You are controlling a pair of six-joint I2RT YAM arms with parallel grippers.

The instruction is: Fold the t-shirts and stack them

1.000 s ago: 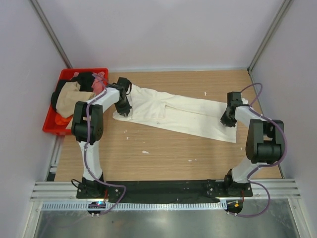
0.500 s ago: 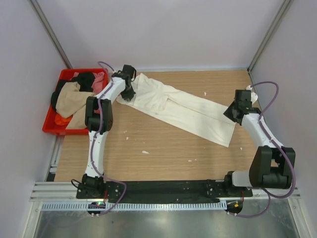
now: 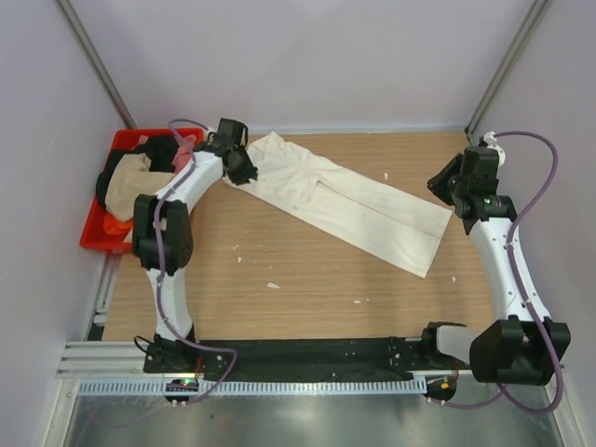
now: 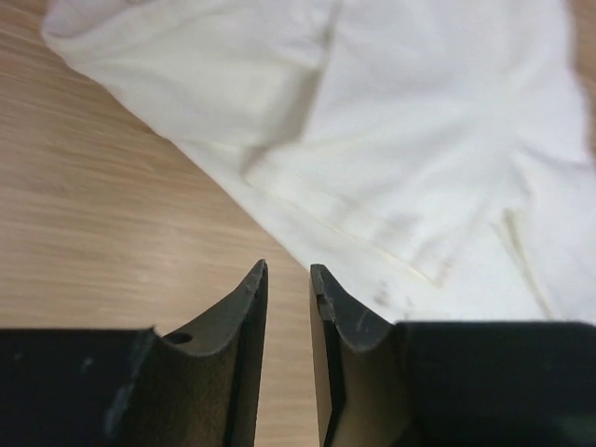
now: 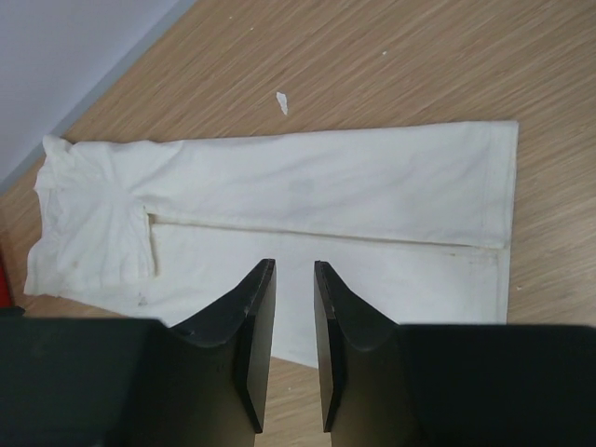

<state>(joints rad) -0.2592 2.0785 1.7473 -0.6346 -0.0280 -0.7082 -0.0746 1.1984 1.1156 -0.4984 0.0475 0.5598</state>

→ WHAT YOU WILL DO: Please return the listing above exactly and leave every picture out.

→ YOUR RESPONSE:
You are controlling a pair of six-joint I2RT YAM arms with parallel grippers.

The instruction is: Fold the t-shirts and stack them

1.000 s ago: 
0.500 s ago: 
now: 
now: 
now: 

<state>(joints rad) -0.2592 2.0785 1.7473 -0.6346 -0.0280 -0.7082 -0.0746 1.1984 1.1156 -0.4984 0.0475 0.5598</state>

The work on this exercise is complete.